BRIEF: Go through the records below line by line, counting those that contain the word "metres"; answer with the count only.

SUPPLIED DATA:
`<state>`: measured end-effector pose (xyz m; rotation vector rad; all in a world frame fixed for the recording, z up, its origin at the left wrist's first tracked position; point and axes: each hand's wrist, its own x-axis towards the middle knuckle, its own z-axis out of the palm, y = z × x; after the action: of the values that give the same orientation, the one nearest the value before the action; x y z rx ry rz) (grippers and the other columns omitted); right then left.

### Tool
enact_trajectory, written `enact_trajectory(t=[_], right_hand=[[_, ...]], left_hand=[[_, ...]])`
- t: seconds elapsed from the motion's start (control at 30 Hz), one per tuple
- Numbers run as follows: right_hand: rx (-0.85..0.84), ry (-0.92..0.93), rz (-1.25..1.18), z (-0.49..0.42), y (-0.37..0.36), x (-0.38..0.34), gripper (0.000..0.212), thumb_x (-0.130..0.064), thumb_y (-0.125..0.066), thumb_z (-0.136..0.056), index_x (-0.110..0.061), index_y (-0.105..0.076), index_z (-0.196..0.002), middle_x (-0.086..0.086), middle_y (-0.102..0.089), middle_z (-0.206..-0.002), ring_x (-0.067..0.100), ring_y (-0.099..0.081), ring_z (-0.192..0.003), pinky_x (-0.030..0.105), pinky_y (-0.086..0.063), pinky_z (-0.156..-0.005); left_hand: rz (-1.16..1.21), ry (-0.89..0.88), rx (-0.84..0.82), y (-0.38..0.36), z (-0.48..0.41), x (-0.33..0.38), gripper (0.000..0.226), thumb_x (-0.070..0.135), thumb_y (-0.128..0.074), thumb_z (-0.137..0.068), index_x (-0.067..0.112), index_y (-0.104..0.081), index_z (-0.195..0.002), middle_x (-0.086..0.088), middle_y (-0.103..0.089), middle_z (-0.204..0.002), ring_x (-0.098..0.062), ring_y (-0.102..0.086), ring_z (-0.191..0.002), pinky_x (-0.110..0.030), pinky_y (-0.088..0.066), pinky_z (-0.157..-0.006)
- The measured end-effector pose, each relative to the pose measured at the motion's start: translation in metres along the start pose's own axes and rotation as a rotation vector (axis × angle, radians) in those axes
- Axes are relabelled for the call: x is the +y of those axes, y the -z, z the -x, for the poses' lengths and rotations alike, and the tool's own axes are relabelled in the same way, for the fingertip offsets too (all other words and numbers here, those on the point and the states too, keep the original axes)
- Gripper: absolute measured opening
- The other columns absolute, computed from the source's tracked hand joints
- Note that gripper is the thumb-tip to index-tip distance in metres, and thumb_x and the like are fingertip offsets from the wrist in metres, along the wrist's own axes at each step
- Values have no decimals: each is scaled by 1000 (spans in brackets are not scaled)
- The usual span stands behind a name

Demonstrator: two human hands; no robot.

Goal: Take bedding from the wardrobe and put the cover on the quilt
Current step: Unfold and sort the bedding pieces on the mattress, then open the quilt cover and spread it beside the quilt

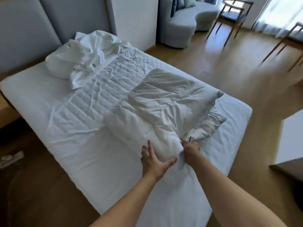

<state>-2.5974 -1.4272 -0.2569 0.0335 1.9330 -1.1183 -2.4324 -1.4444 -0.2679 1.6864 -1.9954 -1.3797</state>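
Observation:
A white quilt (pixel 172 104) lies folded and bunched on the near right part of the bed (pixel 57 115). My left hand (pixel 154 159) cups the quilt's near corner with fingers spread over it and the thumb under. My right hand (pixel 191 153) grips a bunch of the same white fabric right beside it, next to a small label. A crumpled white cover (pixel 96 51) lies heaped at the head of the bed, partly over a pillow (pixel 60 63).
A grey padded headboard (pixel 32 22) stands behind the bed. A grey curved sofa (pixel 183 23) and wooden chairs (pixel 232 15) are at the back right on wooden floor. A white cabinet (pixel 290 141) stands at the right edge. Something pale lies on the floor at left.

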Motion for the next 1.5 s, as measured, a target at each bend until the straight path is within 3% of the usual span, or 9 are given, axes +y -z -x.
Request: enact_trajectory(t=[0.1,0.23,0.4,0.53,0.67,0.93,1.03,1.37,1.5], right_hand=[[96,134,49,26,-18,-22,14,-19,-71,-89,-10,-62,-83,11,-63,-84,18,-57,-68,20,-48,-59],[99,254,81,44,-46,-24,17,-25,-75,-83,-14,-62,-79,4,-65,-79,14,-58,-66,32,-48,-70],[130,326,84,42,-75,-27,20,-28,-74,-75,-9,-69,-79,12,-73,-79,31,-71,-75,46,-61,-73],[212,390,-24,44,-101,-43,20,-26,-79,-67,-21,-65,-53,-3,-65,-55,14,-63,-51,29,-50,-49],[390,331,-134,55,-142,-65,19,-17,-82,-72,-12,-64,-67,7,-62,-66,21,-57,-59,28,-48,-52],[449,197,-267,75,-195,-88,26,-5,-74,-81,6,-68,-104,27,-69,-103,30,-66,-79,34,-59,-72],[443,226,-327,75,-215,-94,42,-3,-75,-80,7,-63,-119,26,-68,-113,34,-68,-96,48,-58,-90],[414,618,-312,68,-382,-253,21,-6,-77,-73,5,-69,-89,9,-64,-78,10,-58,-59,26,-49,-56],[368,803,-212,40,-555,-374,23,-12,-72,-72,4,-74,-87,4,-67,-112,21,-61,-82,35,-51,-75]], left_hand=[[-411,-275,-45,30,4,7,144,83,-72,-56,44,31,-149,-1,35,-160,-31,21,-152,-50,-3,-125],[-668,-370,-9,54,-2,16,151,72,-75,-65,28,50,-137,0,34,-161,-35,23,-151,-61,2,-122],[-634,-592,292,61,-21,-5,113,56,-69,-75,6,-12,-160,-19,-23,-164,-42,-29,-148,-64,-28,-115],[-531,-857,415,85,-64,-12,66,28,-71,-75,5,-59,-136,-11,-69,-111,-29,-68,-91,-41,-56,-81],[-430,-926,242,147,-102,-7,53,22,-73,-71,18,-69,-124,0,-69,-80,-25,-65,-65,-30,-53,-52],[-495,-887,-190,227,-129,-5,43,28,-58,-87,25,-56,-130,-6,-65,-113,-38,-65,-94,-43,-52,-75],[-456,-922,-177,243,-141,-6,42,28,-58,-90,24,-54,-132,-5,-65,-114,-38,-65,-95,-44,-52,-76],[-156,-1024,4,404,-287,11,42,32,-66,-83,22,-61,-123,-5,-68,-103,-35,-69,-80,-40,-54,-62],[-16,-933,153,538,-418,0,34,27,-72,-78,14,-64,-108,-7,-68,-95,-34,-67,-81,-36,-53,-64]])
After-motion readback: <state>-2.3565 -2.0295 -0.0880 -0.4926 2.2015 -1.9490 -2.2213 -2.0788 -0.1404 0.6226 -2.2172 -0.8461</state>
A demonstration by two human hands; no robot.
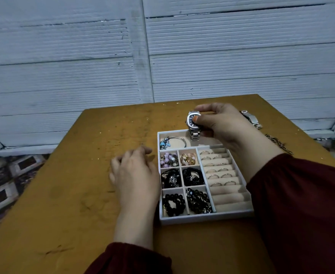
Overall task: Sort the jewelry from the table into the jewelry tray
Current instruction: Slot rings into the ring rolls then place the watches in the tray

REPLY: 2